Le soleil de la démocratie est-il en train de se coucher au couchant de l’Afrique ou est-ce une bénigne éclipse solaire, nécessaire et passagère ? La démocratie est en souffrance en Afrique de l’Ouest. Les « intouchables » régimes démocratiques des palais somptueux sont aux abois. Du haut de leur légitimité parfois acquise dans le flou artistique des urnes taciturnes, des mandats présidentiels sont remis en cause par des soldats de plus en plus adulés et encensés. Il parait que l’armée doit rester muette et s’emmurer dans les casernes, mais quand un président fait de la présidence la caverne d’Ali Baba, qui d’autre mieux que l’armée peut briser le mythe de la caverne ? De plus en plus, la démocratie n’est pas plus sacrée que l’hérésie consacrée dans sa pratique bâclée. La démocratie n’est plus un subterfuge aux mains de transfuges d’un certain nationalisme, camouflés sous des costumes aux cravates de laisse.

Il ne suffit plus d’être élu à 80 % pour rester 100% au pouvoir au nom d’un suffrage universel aux avantages personnels. Désormais, le parapluie est troué, le bouclier est en papier, seule la volonté du peuple est en marbre, l’antidote des principes de parade de la démocratie de façade. Rien ne sert donc de se complaire dans un étonnement démocratique teinté d’irréalisme.
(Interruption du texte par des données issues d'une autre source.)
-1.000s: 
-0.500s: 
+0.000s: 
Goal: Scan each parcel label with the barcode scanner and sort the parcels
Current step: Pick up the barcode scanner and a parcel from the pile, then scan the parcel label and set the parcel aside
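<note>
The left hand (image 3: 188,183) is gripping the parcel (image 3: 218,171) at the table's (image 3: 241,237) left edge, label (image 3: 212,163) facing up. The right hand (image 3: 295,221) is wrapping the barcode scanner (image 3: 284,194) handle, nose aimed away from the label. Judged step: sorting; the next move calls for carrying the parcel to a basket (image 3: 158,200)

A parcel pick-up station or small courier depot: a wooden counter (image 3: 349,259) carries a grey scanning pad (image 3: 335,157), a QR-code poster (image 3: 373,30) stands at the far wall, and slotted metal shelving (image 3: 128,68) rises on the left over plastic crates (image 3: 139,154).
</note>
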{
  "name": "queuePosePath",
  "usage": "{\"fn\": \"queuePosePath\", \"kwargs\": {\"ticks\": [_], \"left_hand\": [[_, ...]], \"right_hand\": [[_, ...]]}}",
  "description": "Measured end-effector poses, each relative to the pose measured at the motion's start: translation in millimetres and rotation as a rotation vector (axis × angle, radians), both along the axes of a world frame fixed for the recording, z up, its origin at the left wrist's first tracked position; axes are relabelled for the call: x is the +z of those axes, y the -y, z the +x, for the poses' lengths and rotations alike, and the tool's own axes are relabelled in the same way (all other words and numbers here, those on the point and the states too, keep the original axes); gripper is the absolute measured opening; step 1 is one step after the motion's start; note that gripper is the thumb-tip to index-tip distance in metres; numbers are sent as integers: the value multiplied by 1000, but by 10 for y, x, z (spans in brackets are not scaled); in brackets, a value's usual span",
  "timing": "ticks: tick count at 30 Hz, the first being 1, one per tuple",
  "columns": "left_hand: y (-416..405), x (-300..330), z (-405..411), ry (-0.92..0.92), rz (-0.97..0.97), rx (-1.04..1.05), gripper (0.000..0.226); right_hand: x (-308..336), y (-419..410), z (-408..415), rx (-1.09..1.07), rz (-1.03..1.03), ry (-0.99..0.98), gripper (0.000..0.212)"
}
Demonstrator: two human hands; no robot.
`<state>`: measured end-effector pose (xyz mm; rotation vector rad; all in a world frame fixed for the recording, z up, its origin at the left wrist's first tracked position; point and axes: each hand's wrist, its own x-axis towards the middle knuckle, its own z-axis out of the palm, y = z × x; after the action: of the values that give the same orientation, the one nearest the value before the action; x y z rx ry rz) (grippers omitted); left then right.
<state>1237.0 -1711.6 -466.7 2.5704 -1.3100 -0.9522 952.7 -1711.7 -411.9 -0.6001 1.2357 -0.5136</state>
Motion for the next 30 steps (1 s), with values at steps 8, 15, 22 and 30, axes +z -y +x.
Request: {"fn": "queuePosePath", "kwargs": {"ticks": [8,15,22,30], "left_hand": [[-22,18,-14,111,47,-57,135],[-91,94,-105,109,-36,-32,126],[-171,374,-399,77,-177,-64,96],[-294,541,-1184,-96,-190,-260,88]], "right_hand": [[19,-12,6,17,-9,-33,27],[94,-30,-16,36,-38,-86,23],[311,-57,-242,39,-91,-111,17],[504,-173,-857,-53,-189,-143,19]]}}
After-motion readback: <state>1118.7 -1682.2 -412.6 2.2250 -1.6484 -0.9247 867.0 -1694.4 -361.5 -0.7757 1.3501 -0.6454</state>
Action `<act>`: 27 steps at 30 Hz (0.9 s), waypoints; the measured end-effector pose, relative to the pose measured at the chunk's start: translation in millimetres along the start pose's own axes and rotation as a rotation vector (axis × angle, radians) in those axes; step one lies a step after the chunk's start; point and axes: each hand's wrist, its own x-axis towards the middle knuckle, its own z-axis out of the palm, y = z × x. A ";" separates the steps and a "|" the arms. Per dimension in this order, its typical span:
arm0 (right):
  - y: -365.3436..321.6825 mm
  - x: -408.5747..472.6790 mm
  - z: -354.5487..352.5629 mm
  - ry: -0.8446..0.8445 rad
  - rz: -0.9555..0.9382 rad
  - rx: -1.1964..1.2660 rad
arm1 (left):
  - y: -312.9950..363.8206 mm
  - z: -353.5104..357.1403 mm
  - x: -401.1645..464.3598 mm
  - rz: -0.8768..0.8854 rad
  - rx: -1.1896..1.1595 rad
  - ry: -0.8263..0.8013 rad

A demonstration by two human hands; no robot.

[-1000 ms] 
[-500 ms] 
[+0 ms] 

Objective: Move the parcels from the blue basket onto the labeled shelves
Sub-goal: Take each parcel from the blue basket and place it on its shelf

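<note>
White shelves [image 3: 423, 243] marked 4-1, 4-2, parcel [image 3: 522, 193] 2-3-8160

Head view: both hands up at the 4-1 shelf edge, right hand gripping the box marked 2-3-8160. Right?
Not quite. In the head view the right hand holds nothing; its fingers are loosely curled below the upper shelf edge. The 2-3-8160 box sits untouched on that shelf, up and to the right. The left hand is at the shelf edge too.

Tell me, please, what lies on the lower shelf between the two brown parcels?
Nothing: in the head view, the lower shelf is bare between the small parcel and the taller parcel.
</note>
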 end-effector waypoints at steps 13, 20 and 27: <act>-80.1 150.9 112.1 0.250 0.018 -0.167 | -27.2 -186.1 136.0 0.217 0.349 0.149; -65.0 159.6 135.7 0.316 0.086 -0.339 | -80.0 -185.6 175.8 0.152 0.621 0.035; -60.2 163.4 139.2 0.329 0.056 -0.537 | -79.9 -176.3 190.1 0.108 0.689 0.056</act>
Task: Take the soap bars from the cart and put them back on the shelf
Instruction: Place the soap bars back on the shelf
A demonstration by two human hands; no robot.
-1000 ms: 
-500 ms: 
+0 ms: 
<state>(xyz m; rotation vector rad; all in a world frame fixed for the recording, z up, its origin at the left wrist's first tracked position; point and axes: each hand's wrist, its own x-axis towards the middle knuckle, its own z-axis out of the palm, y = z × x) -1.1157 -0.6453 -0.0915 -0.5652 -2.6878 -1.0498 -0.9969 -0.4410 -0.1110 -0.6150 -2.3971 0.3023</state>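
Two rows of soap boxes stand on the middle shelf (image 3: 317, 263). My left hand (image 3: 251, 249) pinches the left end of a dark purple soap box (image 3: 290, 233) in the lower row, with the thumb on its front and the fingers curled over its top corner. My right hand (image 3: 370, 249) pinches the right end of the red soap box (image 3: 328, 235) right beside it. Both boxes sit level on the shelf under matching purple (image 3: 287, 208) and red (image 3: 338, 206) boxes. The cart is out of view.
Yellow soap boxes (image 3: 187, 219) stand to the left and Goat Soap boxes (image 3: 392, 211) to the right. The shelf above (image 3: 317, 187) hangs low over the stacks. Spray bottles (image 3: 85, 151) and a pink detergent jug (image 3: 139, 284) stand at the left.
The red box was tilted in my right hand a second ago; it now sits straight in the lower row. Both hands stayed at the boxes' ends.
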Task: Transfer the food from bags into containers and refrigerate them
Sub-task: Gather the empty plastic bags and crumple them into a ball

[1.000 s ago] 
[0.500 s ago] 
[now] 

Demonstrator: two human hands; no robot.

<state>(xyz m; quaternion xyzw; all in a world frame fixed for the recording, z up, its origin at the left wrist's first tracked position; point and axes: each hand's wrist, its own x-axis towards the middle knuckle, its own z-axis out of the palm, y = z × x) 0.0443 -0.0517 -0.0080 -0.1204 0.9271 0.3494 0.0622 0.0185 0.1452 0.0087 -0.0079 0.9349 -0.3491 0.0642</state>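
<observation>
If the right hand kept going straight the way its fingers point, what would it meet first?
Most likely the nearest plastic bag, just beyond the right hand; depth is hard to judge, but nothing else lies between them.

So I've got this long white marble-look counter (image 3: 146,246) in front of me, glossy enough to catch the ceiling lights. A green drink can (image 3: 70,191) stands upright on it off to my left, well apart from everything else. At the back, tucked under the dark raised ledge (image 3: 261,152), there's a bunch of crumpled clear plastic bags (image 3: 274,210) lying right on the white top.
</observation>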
Il suffit de bien observer la dynamique sociopolitique en Afrique de l’Ouest pour se raviser et reconnaitre que même cette démocratie tant sacralisée n’est pas une fin en soi. Depuis le discours de la Baule qui a servi d’onction démocratique pour nos Etats, cela fait plus de trente ans que nous patinons dans la semoule de l’apprentissage. Cet apprentissage est même devenu une excuse, voire un subterfuge pour des tartuffes en quête de refuge. Les textes qui régissent l’organisation et le fonctionnement de nos Etats selon le système démocratique sont là et ne demandent qu’à être appliqués. Les institutions de la République sont aussi là et fonctionnent selon les principes de l’Etat de droit, mais à quoi servent-elles vraiment si les hommes qui les animent n’ont pas la volonté politique ? Jusqu’à quand allons-nous nous couvrir de l’excuse sempiternelle qui veut que nous soyons toujours des apprentis de la démocratie tout en étant des experts en fraude électorale et en tripatouillage constitutionnel ? Comment justifier le fait que c’est plus facile de faire des attouchements indécents à la Constitution que de l’appliquer avec rigueur et respect ?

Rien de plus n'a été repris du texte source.